In [30]:
import re
import os
import random

import numpy as np

from tensorflow.keras.models import Sequential
from tensorflow.keras.layers import Input, LSTM, Dense
from tensorflow.keras.optimizers import RMSprop

In [10]:
path = 'data'
files = os.listdir(path)

data = ''

# opening each file, converting data to lowercase and appending to data
# for file in files:
#     if os.path.isfile(os.path.join(path, file)):
#         file_content = open(os.path.join(path, file), 'r', encoding='utf-8').read()
#         data += file_content.lower()

# opening single file
file_content = open('data/drake.txt', 'r', encoding='utf-8').read()
data += file_content

In [12]:
print('Length of corpus:', len(data))
print(data[:200])

Length of corpus: 199038
[Hook]
I've been down so long, it look like up to me
They look up to me
I got fake people showin' fake love to me
Straight up to my face, straight up to my face
I've been down so long, it look like up


In [13]:
print('Number of unique characters before:', len(set(data)))

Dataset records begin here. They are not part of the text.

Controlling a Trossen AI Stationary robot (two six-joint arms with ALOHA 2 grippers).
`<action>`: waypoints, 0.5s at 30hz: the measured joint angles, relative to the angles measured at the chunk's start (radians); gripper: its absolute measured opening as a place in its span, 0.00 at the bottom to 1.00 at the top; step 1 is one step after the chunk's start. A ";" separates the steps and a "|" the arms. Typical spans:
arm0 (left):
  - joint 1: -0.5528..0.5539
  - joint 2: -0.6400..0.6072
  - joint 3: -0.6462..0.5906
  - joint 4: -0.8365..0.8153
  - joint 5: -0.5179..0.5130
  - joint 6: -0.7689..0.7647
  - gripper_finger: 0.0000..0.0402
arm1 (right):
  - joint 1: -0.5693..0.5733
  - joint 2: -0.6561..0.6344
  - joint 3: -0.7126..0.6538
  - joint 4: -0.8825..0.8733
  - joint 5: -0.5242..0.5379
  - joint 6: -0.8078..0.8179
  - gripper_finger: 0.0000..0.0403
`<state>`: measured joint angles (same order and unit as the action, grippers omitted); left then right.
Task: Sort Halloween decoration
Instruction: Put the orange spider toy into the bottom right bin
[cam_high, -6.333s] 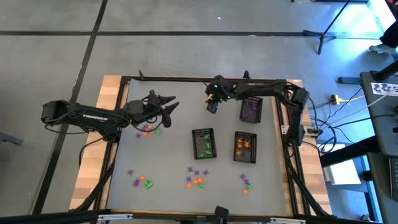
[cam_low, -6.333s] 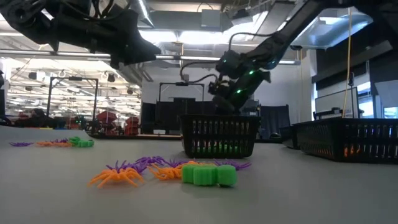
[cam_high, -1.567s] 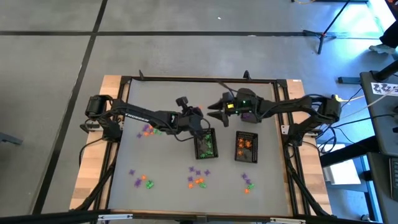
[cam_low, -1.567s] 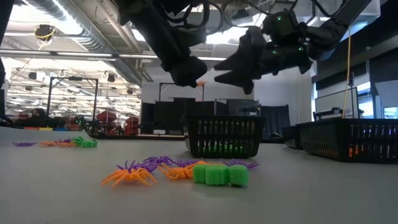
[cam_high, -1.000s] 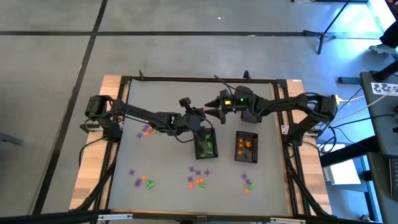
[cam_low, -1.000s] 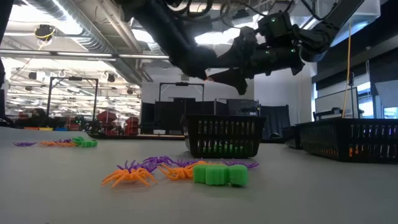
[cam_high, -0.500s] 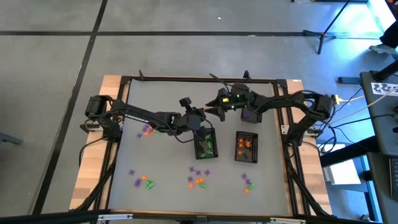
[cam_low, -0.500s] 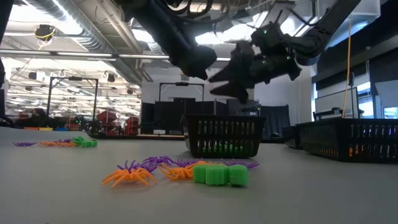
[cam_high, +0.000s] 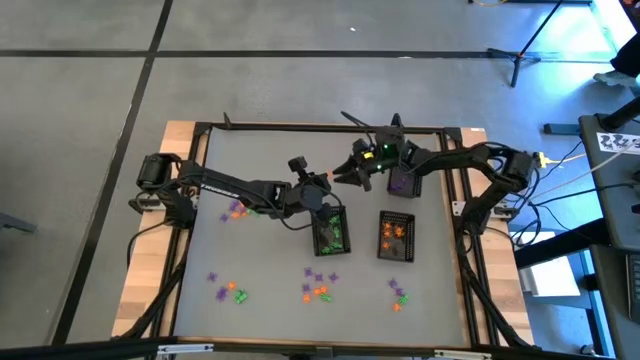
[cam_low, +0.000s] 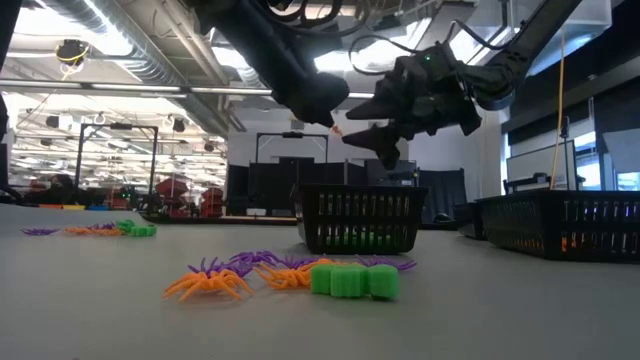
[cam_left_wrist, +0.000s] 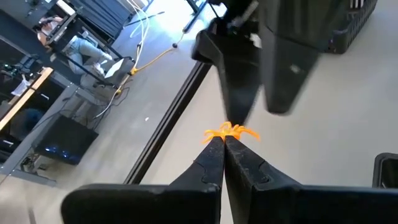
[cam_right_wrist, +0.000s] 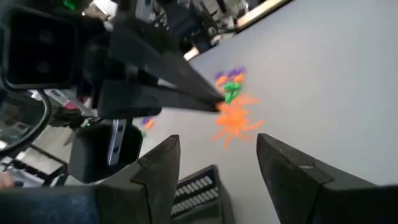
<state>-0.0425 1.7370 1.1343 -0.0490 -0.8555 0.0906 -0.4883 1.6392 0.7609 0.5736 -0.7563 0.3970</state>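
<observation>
The left gripper (cam_left_wrist: 222, 144), pinched on an orange spider (cam_left_wrist: 230, 132), holds it in mid-air above the table (cam_high: 260, 265) for handover. The right gripper (cam_right_wrist: 219, 146) faces it, fingers spread to receive the spider.

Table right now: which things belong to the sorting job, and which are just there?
In the job:
- orange spider pinched in the shut left gripper
- open right gripper facing it
- loose trinkets
- three baskets

Just there:
- table frame
- cables
</observation>
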 joint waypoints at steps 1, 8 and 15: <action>0.000 0.000 0.000 0.002 0.000 0.000 0.00 | 0.003 0.003 0.000 0.005 -0.003 0.001 0.52; -0.007 0.000 0.000 0.015 0.010 0.001 0.00 | 0.011 0.035 -0.001 0.082 -0.030 0.048 0.52; -0.013 0.000 0.000 0.042 0.012 0.026 0.00 | 0.010 0.049 -0.001 0.087 -0.035 0.048 0.52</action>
<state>-0.0558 1.7370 1.1343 -0.0066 -0.8436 0.1164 -0.4782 1.6879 0.7601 0.6605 -0.7909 0.4451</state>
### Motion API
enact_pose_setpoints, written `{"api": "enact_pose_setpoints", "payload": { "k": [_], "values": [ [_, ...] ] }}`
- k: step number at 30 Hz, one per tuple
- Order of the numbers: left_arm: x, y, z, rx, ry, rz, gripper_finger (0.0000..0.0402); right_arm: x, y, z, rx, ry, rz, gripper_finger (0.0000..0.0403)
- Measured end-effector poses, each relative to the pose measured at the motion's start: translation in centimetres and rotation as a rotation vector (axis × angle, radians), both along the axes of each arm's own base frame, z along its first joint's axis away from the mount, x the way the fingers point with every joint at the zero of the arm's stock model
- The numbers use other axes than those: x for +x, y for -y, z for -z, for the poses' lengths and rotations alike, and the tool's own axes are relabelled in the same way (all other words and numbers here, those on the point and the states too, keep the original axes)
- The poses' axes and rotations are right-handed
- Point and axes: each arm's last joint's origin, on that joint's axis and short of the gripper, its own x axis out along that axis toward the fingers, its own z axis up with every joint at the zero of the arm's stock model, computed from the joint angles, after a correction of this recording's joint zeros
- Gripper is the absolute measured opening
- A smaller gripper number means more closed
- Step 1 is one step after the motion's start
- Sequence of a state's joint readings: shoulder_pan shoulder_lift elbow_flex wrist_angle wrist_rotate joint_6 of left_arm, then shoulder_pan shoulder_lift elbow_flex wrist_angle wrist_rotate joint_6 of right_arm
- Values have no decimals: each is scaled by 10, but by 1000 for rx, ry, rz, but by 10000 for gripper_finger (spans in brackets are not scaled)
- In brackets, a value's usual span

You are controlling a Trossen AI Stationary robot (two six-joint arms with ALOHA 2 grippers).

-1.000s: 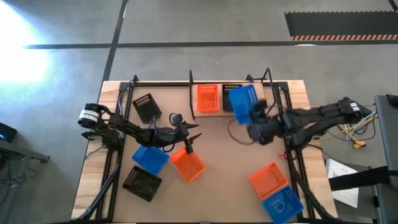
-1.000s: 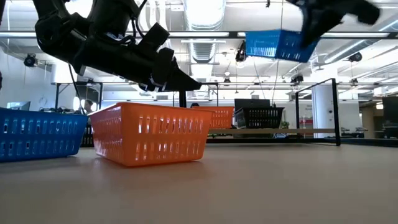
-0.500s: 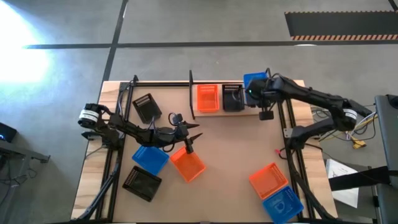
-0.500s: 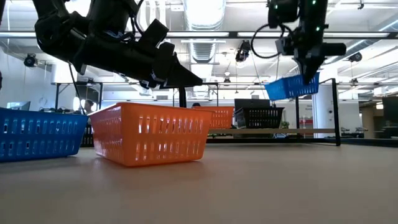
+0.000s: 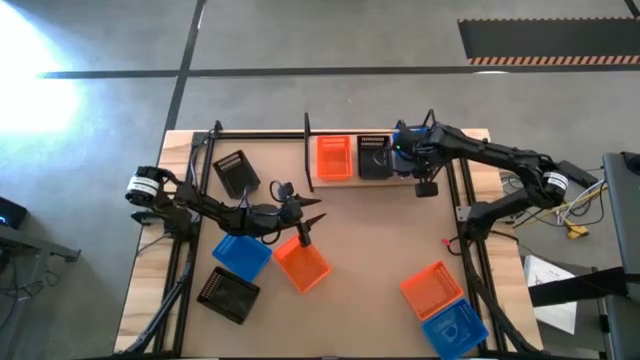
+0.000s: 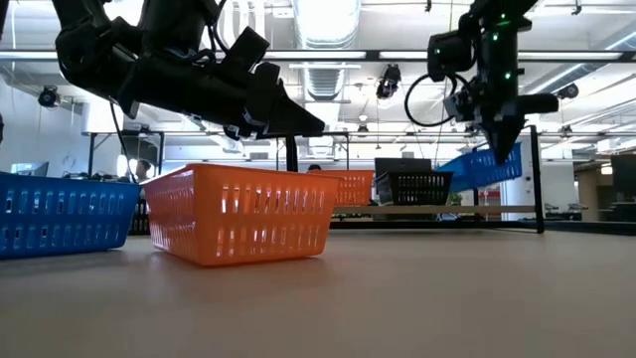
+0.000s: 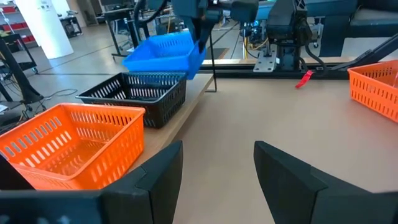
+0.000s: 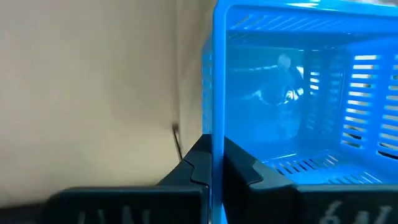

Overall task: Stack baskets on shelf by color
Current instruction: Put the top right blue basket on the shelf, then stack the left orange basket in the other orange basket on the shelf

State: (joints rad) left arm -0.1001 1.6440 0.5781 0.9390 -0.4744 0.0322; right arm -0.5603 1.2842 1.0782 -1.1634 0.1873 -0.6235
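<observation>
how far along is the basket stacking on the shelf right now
Done: an orange basket and a black basket sit on the shelf. In hand: the right pincer holds a blue basket tilted over the shelf's free end. Left: six baskets on the table; the left pincer hovers open there.

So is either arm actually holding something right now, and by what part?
Yes: the right gripper pinches the blue perforated plastic basket by its rim wall, above the shelf. The left gripper is open and holds nothing.

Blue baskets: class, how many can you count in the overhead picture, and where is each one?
3. One blue basket lies below the left gripper, one in the table's near right corner, and one in the right gripper over the shelf.
</observation>
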Motion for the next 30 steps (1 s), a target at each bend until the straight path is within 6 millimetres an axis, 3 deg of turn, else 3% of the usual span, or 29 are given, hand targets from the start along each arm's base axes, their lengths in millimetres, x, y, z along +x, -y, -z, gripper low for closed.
{"api": "enact_pose_setpoints", "payload": {
  "k": [11, 20, 26, 30],
  "values": [
    [0, 0, 0, 0, 3, 3, 183, 2, 1, 18, -16, 49, 15, 12],
    [0, 1, 0, 0, 4, 6, 183, -2, 4, 19, -61, 24, 65, 77],
    [0, 2, 0, -1, 3, 10, 183, -4, 3, 5, -92, 60, 81, 128],
    [0, 2, 0, 0, 3, 10, 183, -6, 1, -12, -99, 135, 199, 143]
  ]
}}
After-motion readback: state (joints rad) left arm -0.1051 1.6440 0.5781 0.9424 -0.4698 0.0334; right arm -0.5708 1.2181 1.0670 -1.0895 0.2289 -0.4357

# Replace all non ascii characters in data with ''
data = re.sub(r'[^\x00-\x7F]', r'', data)
print('Number of unique characters after:', len(set(data)))

Number of unique characters before: 82
Number of unique characters after: 80


In [14]:
chars = sorted(set(data))
print('Total chars:', len(chars))

char_indices = dict((c, i) for i, c in enumerate(chars))
indices_char = dict((i, c) for i, c in enumerate(chars))

Total chars: 80


In [16]:
maxlen = 40
step = 3
sentences = []
next_chars = []

for i in range(0, len(data) - maxlen, step):
    sentences.append(data[i: i + maxlen])
    next_chars.append(data[i + maxlen])

print('Number of sequences:', len(sentences))

x = np.zeros((len(sentences), maxlen, len(chars)), dtype = np.bool)
y = np.zeros((len(sentences), len(chars)), dtype = np.bool)
for i, sent in enumerate(sentences):
    for t, char in enumerate(sent):
        x[i, t, char_indices[char]] = 1
    y[i, char_indices[next_chars[i]]] = 1

Number of sequences: 66332


In [22]:
model = Sequential([
    Input(shape = (maxlen, len(chars))),
    LSTM(units = 128, activation = 'relu'),
    Dense(units = len(chars), activation = 'softmax')
])

model.summary()

Model: "sequential"
_________________________________________________________________
Layer (type)                 Output Shape              Param #   
lstm (LSTM)                  (None, 128)               107008    
_________________________________________________________________
dense (Dense)                (None, 80)                10320     
Total params: 117,328
Trainable params: 117,328
Non-trainable params: 0
_________________________________________________________________


In [41]:
optimizer = RMSprop(learning_rate = 1e-3, decay = 1e-5)
model.compile(loss="categorical_crossentropy", optimizer=optimizer)

In [42]:
epochs = 1
batch_size = 128

model.fit(x, y, batch_size = batch_size, epochs = epochs)



<tensorflow.python.keras.callbacks.History at 0x1ed44b1b670>

In [48]:
def sample(preds):
    # helper function to sample an index from a probability array
    preds = np.asarray(preds).astype("float64")
    preds = np.log(preds)
    exp_preds = np.exp(preds)
    preds = exp_preds / np.sum(exp_preds)
    probas = np.random.multinomial(1, preds, 1)
    return np.argmax(probas)

In [49]:
start_index = random.randint(0, len(data) - maxlen - 1)

generated = ""
sentence = data[start_index : start_index + maxlen]
print('Generating with seed: "' + sentence + '"')

for i in range(400):
    x_pred = np.zeros((1, maxlen, len(chars)))
    for t, char in enumerate(sentence):
        x_pred[0, t, char_indices[char]] = 1.0
        
    preds = model.predict(x_pred)[0]

    next_index = sample(preds)
    next_char = indices_char[next_index]
    sentence = sentence[1:] + next_char
    generated += next_char

print(generated)

Generating with seed: "e bills fall
All over your skin
I got mo"
se, up treaty every dight me time
On, I take ain't gettin' it and Cnuls I do raid a bourn Cing,
All it's me pot Bhuse troud yeah the yough the so, that up, it
I amand yeah, I say forttorsing But and it roop
I'm on bright me, all may when you the Mamed my dippin' Mance
Call, think noghtake, get of ah, drigo
Now I ward wlo nigga got, ing
Starty eight like you winke tell a with debe

Cout used brubd